— Aim of the task —
Of the material below, only the lines from the line containing "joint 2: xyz" down to the line containing "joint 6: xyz" belong in the answer, written out exactly.

***** Collected material

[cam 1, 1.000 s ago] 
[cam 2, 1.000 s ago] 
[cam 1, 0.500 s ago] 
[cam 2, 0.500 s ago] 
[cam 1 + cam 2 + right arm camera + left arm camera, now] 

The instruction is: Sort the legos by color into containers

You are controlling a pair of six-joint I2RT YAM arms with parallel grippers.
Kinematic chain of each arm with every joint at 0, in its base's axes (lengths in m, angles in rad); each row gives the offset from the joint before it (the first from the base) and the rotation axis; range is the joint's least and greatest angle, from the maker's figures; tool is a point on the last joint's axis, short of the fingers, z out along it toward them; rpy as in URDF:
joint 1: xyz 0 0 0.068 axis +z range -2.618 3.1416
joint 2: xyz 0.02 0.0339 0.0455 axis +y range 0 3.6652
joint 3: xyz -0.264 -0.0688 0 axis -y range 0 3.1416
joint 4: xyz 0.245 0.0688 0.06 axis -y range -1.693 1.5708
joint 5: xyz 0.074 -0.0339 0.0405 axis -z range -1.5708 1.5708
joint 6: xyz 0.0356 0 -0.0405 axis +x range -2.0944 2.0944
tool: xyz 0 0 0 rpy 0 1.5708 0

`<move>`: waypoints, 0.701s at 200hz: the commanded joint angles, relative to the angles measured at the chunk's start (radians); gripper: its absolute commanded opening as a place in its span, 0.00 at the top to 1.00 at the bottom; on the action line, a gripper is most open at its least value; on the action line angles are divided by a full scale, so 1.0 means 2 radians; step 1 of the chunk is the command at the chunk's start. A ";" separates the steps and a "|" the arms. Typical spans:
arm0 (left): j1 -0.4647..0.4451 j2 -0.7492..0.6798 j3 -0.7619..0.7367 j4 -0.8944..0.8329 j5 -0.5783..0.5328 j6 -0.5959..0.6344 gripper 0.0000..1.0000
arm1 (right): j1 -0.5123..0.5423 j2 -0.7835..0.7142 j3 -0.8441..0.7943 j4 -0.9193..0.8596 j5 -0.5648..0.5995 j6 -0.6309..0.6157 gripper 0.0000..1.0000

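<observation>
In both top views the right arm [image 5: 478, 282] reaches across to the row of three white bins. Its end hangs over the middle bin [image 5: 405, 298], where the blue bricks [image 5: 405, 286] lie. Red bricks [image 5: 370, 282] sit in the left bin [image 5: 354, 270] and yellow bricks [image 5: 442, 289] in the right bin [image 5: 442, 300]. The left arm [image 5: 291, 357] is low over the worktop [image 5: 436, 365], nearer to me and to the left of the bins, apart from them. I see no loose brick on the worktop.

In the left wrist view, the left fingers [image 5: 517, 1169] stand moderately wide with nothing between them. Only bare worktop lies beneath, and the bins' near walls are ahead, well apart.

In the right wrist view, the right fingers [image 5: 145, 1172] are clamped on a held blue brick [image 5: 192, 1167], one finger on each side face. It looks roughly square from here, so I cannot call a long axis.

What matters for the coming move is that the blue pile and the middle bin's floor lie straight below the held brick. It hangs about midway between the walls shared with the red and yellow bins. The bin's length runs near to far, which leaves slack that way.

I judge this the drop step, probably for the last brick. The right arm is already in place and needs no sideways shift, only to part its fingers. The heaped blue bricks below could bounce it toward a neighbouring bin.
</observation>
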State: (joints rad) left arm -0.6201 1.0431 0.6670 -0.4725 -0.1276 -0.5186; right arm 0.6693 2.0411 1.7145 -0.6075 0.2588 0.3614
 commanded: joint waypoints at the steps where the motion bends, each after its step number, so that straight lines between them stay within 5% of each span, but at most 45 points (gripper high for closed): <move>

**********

— Answer section —
joint 2: xyz 0.02 0.0339 0.0455 axis +y range 0 3.6652
joint 3: xyz -0.264 -0.0688 0 axis -y range 0 3.1416
joint 4: xyz 0.245 0.0688 0.06 axis -y range -1.693 1.5708
joint 5: xyz 0.074 -0.0339 0.0405 axis -z range -1.5708 1.5708
joint 6: xyz 0.0356 0 -0.0405 axis +x range -2.0944 2.0944

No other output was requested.